**Records provided**
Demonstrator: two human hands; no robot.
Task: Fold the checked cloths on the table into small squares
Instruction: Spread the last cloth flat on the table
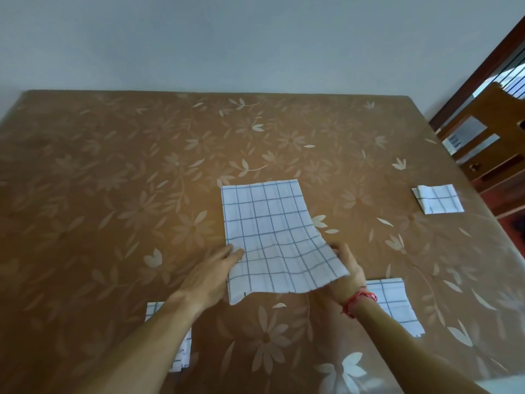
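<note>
A white cloth with blue checks (270,231) lies lengthwise in the middle of the table, its near end lifted off the surface. My left hand (210,274) pinches the cloth's left near edge, thumb on top. My right hand (346,268), with a red thread on the wrist, holds the right near edge from underneath; the cloth hides most of its fingers. A small folded checked cloth (437,199) lies at the far right. Another checked cloth (397,305) lies under my right forearm, and one more (181,354) shows under my left forearm.
The table (113,180) wears a brown cover with a pale flower pattern and reaches back to a plain wall. A wooden chair (483,137) stands past the right edge, beside a barred window.
</note>
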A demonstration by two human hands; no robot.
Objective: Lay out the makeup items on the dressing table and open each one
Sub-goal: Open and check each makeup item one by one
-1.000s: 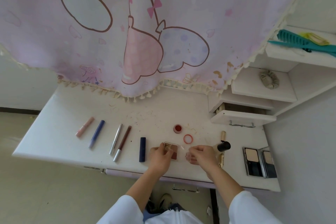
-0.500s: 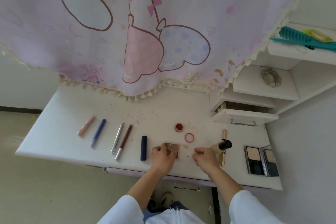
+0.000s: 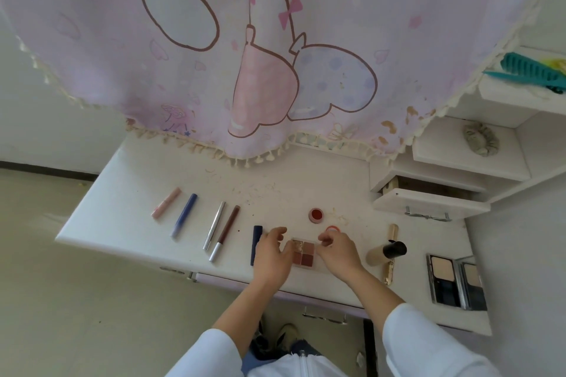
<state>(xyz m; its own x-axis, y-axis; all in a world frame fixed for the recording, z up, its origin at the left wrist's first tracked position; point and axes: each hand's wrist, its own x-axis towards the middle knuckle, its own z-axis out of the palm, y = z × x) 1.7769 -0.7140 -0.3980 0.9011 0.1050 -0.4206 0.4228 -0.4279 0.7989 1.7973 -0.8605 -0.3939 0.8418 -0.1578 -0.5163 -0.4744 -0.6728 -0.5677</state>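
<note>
both hands have shifted: the left hand [image 3: 271, 254] has released the eyeshadow palette [image 3: 303, 254] and hovers with fingers spread at its left edge; the right hand [image 3: 338, 252] has closed in on its right edge, fingers curled, and i cannot tell whether they pinch anything. the palette lies open on the desk [image 3: 128, 217], between a blue tube [image 3: 256, 237] and a bottle [image 3: 375, 256].

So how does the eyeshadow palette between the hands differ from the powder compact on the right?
The eyeshadow palette shows four pans, reddish browns and gold; the powder compact shows one pale beige pan above a dark compartment. The palette looks smaller than the compact. It lies between the left hand and right hand; the compact lies untouched, lid folded out beside it. Both lie flat, pans exposed, on the dressing table.
</note>
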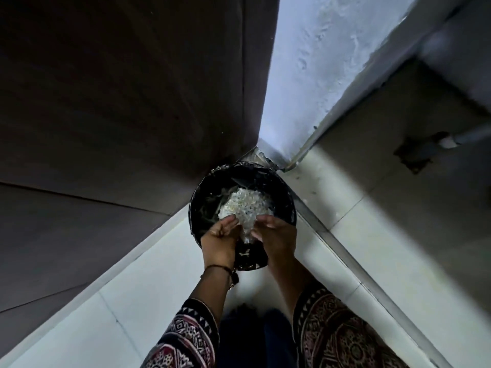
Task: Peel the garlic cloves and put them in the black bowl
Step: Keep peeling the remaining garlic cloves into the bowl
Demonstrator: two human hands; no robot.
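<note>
Both hands close together over a large round black bin with a black liner [198,197], which sits on the floor in the room corner. Left hand [220,235] and right hand [276,235] are cupped toward each other, fingers curled onto a clump of white papery garlic skins [247,205] squeezed between them. The clump sits above the bin opening; more pale strands lie inside the bin along its left wall. A small round black bowl [251,257] is directly under the hands, between the wrists, overlapping the bin's near rim, with a few pale scraps on its dark surface. Can't tell what supports the bowl, or whether any peeled cloves are in it; too dark. Thin dark bracelet [216,267] on the left wrist. Patterned dark red-and-black sleeves [186,335] on both forearms. White tiled floor [119,301] below, dark brown wooden panel [119,88] on the left, pale blue rough plaster wall [318,62] behind the bin, grey pipe [462,138] far right.
</note>
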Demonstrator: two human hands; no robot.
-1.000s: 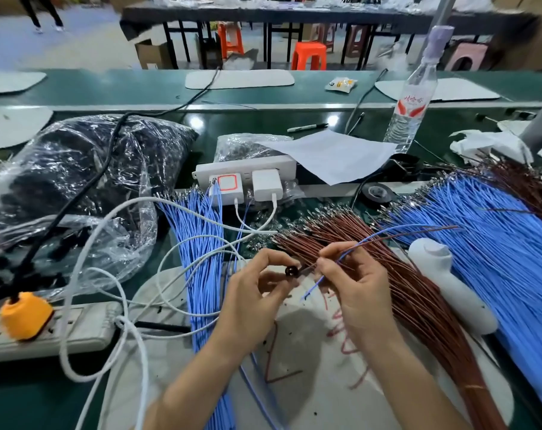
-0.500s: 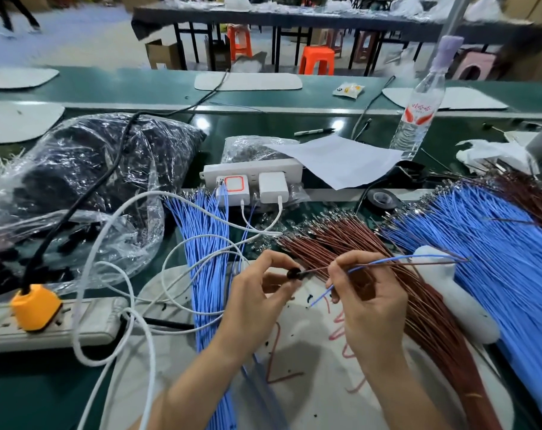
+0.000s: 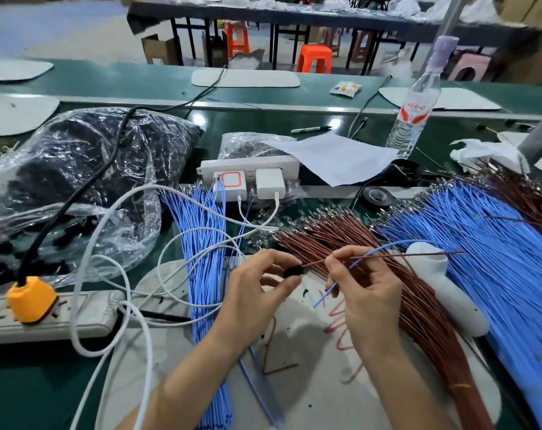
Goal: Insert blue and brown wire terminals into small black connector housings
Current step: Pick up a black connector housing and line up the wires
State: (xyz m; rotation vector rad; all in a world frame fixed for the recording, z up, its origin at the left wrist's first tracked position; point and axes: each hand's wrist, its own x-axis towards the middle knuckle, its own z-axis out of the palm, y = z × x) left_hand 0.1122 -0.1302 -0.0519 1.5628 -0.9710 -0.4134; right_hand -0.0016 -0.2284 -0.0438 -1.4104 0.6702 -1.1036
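The person's two hands hover close together, not touching, over a white work mat (image 3: 297, 395) marked with red scrawl. The left hand (image 3: 254, 299) pinches a small black connector housing (image 3: 293, 270) between thumb and forefinger. The right hand (image 3: 367, 296), just beside it, pinches a single brown wire (image 3: 397, 256) at the fingertips; that wire runs left to meet the housing, though I cannot tell whether its terminal sits inside. The same hand also holds a single blue wire (image 3: 330, 290), whose free end slants down toward the mat. Behind the right hand a thick brown wire bundle (image 3: 425, 318) fans across the green bench, with a white handheld tool (image 3: 453, 296) lying on it and a wide blue wire bundle (image 3: 499, 262) further right. A narrower blue bundle (image 3: 206, 249) lies left of the left hand, crossed by white charger cables (image 3: 114, 234). Those lead up to a white power strip (image 3: 248, 165). At the far left sit a grey power strip with an orange plug (image 3: 30, 301) and a clear plastic bag of dark parts (image 3: 86, 169). A water bottle (image 3: 414, 116) stands at the back right.
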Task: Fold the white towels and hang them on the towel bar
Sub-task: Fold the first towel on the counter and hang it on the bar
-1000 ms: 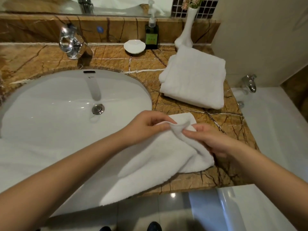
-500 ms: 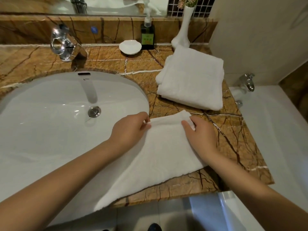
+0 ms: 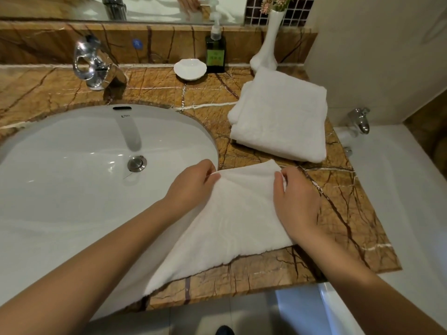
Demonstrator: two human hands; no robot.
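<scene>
Towel beside sink: left hand, right hand pinch far corners, tensioning edge for fold.

Bathroom, no question. Big oval white sink sunk into a brown veined marble tabletop, with a chrome pop-up drain in the bottom and a chunky chrome faucet behind it. Along the back ledge: a small white soap dish, a dark green pump bottle and a slim white vase with a few flowers. Mirror above that, plus a patch of small dark mosaic tiles beside it. White bathtub butted right up against the right end, with its own chrome tap on the wall. Also a thick folded white towel parked near the vase. Pretty tidy setup overall.
</scene>
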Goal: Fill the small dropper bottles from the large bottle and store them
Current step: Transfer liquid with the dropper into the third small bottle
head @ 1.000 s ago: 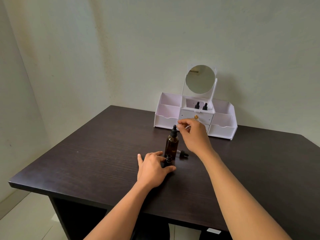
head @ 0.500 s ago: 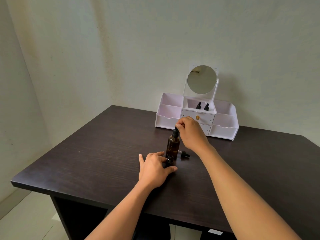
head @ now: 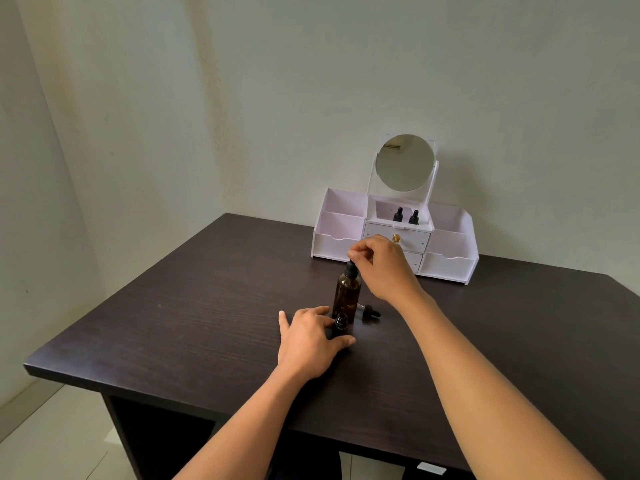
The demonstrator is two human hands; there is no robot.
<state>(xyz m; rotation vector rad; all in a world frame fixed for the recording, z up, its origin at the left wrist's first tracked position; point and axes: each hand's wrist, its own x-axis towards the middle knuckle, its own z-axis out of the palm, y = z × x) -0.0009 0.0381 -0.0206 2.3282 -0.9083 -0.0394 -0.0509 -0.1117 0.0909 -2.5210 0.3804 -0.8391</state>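
The large amber bottle [head: 347, 295] is stood upright near the middle of the dark desk [head: 194, 317], with its black dropper top [head: 351, 268] seated in the neck. The rubber bulb of that top is pinched between the thumb and fingertips of the right hand [head: 382, 268], which is closed narrowly on it from the right. Just in front of the large bottle, a small dropper bottle [head: 340, 322] is held upright and uncapped; it is steadied by the left hand [head: 308, 336], whose thumb and forefinger are wrapped loosely around its base while the palm is rested on the desk. The small bottle's own dropper cap [head: 370, 311] is laid on its side just to the right of the large bottle. At the far edge of the desk, a white organiser [head: 446, 261] with a round mirror [head: 404, 162] is placed, and two capped small bottles [head: 406, 215] are already stored in its centre upper compartment. The step in hand is judged to be the drawing of liquid into the large bottle's dropper. The next move calls for the dropper to be lifted straight out, carried the short way to the open small neck, and discharged without the small bottle being tipped.
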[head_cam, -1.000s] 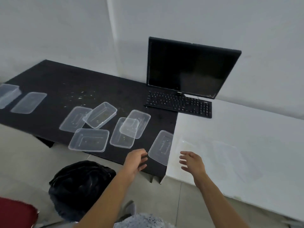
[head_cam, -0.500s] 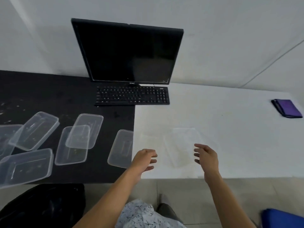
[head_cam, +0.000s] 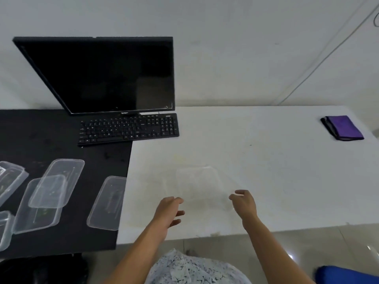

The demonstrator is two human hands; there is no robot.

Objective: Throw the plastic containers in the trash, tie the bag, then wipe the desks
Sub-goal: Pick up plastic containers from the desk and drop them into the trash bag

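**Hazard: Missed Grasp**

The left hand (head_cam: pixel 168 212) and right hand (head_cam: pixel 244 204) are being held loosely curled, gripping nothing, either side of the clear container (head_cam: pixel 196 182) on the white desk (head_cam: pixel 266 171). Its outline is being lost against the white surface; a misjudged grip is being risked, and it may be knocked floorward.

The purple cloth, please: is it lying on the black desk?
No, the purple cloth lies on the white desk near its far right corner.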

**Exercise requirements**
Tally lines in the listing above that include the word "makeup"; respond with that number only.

**Output for this task**
2